++++ Data to process ++++

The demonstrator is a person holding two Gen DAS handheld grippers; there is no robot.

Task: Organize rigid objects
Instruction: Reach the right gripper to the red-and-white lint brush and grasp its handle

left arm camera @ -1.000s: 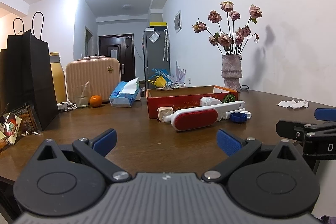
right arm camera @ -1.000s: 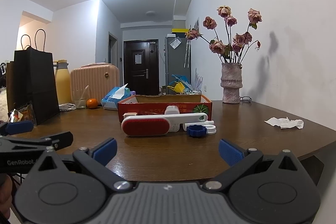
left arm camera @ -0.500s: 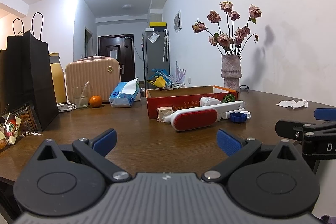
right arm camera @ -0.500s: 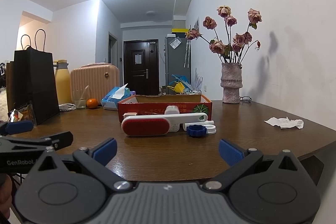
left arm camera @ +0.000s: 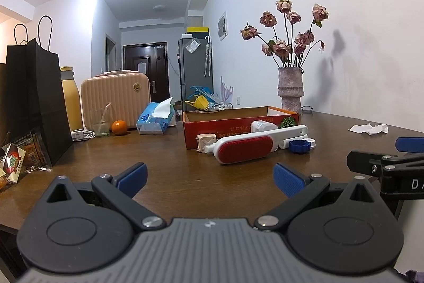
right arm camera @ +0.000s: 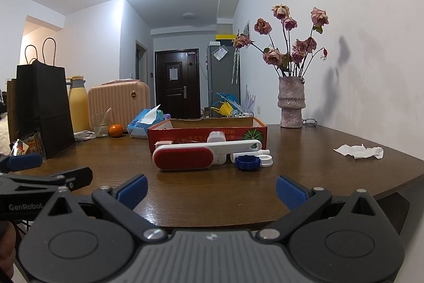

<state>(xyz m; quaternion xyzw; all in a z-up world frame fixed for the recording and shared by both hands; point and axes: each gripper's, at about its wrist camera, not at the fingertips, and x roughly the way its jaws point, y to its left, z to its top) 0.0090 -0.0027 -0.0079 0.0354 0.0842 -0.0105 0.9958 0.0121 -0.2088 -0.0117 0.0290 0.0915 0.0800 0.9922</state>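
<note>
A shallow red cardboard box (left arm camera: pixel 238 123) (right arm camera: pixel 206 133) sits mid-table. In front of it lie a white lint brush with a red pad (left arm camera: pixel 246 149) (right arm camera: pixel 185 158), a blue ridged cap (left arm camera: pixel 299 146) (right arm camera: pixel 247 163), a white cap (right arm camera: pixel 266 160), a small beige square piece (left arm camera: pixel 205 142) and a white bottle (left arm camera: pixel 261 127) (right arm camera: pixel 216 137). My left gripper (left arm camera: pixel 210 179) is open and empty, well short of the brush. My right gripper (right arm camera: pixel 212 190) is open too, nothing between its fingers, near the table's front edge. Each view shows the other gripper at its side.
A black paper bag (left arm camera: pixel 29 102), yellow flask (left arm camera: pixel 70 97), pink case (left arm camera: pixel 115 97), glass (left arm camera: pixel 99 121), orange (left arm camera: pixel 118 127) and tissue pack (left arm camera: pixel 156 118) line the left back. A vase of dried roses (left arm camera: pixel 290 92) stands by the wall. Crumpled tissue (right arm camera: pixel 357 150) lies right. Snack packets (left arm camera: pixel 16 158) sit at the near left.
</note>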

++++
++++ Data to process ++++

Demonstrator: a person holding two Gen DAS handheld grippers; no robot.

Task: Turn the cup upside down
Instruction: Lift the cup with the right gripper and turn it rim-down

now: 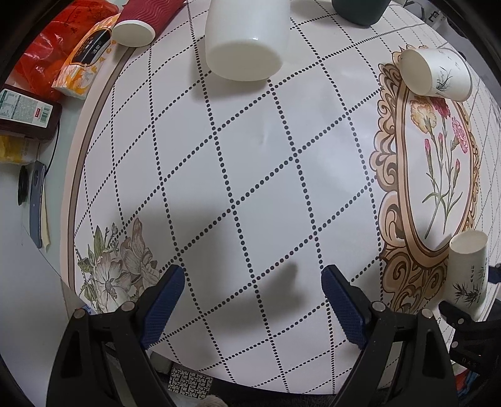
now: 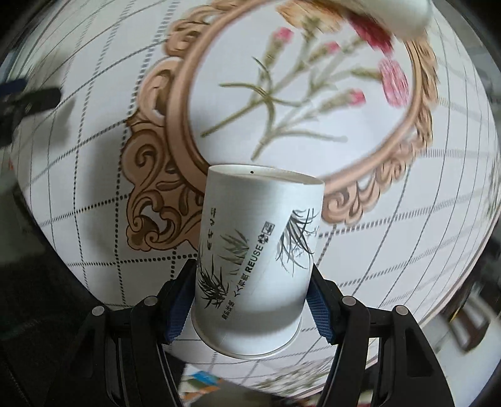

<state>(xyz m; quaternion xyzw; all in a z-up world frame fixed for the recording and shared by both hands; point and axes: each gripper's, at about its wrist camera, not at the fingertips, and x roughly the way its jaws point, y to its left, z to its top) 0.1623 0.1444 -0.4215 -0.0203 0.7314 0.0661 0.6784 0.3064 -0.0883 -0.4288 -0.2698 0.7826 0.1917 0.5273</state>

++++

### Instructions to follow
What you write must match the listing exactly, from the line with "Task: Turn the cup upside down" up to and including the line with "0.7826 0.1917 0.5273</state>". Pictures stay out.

### Result for this exercise
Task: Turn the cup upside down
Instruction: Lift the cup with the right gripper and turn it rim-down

now: 
now: 

<state>(xyz m; quaternion xyzw; all in a z-up world frame fixed for the recording and shared by both hands; point and axes: each gripper's, at about its wrist camera, not at the fingertips, and x roughly the way its jaws point, y to its left, z to its top) 0.1623 0.1444 -0.4215 -0.0203 0.7314 0.0661 0.6784 0.3064 -0.0883 -0.4288 -0.2698 0.7826 0.1917 0.5273</state>

The exercise output is complete.